Reproduce the entries shown below only from the line with "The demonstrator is" down to the line with "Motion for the", keeping both end lines and copying each one exactly.

Dataset entries
# # # # # # #

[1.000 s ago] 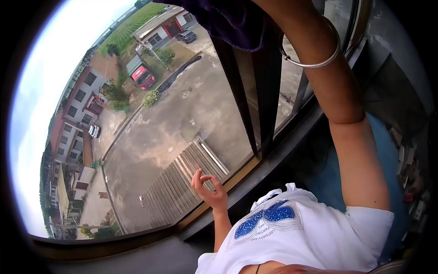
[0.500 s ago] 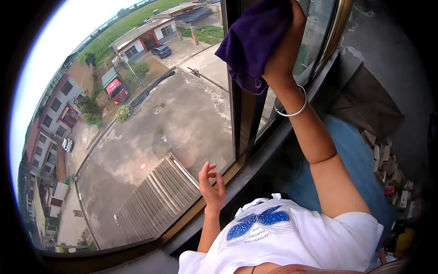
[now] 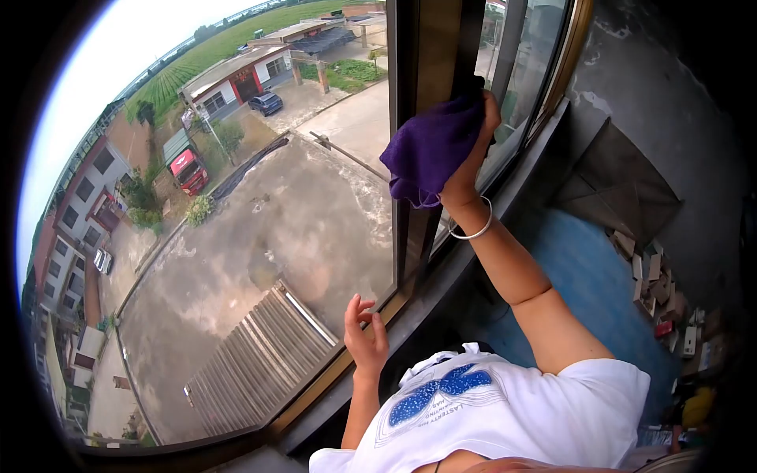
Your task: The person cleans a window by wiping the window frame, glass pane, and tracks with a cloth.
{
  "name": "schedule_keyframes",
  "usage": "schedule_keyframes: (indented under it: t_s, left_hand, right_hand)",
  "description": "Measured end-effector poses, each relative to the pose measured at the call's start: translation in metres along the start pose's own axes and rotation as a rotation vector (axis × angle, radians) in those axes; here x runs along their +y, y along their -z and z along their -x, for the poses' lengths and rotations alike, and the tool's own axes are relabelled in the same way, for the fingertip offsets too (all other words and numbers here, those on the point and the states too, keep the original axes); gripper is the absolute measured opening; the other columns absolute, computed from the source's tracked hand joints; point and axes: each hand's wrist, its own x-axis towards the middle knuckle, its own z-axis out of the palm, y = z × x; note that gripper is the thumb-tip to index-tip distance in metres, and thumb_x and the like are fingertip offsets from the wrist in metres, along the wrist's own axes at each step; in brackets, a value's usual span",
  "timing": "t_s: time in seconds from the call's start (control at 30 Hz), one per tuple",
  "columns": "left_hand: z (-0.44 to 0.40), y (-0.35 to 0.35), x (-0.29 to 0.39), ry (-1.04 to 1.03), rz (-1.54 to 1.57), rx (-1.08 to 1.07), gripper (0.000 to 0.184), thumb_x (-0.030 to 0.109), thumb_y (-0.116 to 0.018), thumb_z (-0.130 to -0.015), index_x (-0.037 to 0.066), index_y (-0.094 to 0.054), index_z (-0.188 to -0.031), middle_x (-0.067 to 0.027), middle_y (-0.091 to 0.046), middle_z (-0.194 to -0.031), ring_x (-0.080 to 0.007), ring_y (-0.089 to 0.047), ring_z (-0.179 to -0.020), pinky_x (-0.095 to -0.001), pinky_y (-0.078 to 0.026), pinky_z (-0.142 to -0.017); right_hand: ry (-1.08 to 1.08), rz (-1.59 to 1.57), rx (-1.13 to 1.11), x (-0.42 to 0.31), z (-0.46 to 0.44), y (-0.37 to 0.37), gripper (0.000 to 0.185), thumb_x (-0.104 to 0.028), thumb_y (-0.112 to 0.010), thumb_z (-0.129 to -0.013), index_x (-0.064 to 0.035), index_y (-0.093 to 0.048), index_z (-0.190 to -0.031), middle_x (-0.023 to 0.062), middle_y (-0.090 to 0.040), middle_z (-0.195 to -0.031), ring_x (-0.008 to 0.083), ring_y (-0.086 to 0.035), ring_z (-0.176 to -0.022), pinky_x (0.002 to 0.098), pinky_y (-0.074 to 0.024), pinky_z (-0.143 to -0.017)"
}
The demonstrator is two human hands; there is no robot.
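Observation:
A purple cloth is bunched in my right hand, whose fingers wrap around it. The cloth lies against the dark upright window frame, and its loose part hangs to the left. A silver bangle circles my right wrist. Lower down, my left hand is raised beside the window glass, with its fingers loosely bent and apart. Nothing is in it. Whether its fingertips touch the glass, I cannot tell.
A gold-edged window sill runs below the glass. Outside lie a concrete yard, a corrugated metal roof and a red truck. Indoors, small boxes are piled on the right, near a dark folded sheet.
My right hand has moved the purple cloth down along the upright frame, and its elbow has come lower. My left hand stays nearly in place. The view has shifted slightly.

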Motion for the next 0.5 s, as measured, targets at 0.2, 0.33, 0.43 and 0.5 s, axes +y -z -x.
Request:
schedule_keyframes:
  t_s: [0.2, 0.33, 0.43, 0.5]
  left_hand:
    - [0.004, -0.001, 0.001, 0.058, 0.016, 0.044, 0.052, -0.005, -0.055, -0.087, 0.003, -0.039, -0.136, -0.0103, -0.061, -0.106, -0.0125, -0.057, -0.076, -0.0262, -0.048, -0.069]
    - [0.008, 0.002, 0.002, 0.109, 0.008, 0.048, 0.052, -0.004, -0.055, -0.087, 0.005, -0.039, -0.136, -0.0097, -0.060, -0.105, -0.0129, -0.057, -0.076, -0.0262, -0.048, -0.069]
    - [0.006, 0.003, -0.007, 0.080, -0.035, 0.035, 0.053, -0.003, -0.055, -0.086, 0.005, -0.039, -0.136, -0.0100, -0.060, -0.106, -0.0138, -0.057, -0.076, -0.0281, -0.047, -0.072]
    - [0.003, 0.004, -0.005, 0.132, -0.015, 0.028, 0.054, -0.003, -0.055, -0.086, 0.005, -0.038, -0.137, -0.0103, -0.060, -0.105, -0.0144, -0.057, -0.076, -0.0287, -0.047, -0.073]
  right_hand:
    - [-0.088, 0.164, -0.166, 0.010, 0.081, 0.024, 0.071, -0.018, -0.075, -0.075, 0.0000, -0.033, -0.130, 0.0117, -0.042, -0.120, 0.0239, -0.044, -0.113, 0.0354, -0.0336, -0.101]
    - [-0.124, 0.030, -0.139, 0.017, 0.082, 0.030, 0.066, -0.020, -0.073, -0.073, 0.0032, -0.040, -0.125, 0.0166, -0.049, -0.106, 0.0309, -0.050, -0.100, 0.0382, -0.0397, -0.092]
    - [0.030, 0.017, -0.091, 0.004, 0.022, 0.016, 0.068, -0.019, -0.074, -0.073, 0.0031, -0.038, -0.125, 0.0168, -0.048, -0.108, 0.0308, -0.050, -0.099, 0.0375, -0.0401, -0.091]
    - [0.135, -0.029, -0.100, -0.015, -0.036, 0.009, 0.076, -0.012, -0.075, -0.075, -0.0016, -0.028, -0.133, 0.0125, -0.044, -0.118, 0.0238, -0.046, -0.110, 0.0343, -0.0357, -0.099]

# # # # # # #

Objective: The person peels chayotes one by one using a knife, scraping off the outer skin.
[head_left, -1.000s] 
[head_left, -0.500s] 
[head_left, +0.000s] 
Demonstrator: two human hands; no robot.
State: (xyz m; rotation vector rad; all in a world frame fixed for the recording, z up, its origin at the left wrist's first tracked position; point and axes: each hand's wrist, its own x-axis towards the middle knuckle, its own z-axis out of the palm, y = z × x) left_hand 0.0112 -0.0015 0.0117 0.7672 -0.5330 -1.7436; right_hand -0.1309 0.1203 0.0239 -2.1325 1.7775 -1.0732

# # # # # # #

▸ **PROBLEM SOLUTION**:
The demonstrator is two human hands; there is no robot.
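Observation:
A purple cloth is bunched in my right hand, whose fingers wrap around it. The cloth lies against the dark upright window frame, and its loose part hangs to the left. A silver bangle circles my right wrist. Lower down, my left hand is raised beside the window glass, with its fingers loosely bent and apart. Nothing is in it. Whether its fingertips touch the glass, I cannot tell.
A gold-edged window sill runs below the glass. Outside lie a concrete yard, a corrugated metal roof and a red truck. Indoors, small boxes are piled on the right, near a dark folded sheet.
My right hand has moved the purple cloth down along the upright frame, and its elbow has come lower. My left hand stays nearly in place. The view has shifted slightly.
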
Motion for the next 0.5 s, as measured, targets at 0.2, 0.33, 0.43 and 0.5 s, axes +y -z -x.

What this exercise asked for has been supplied.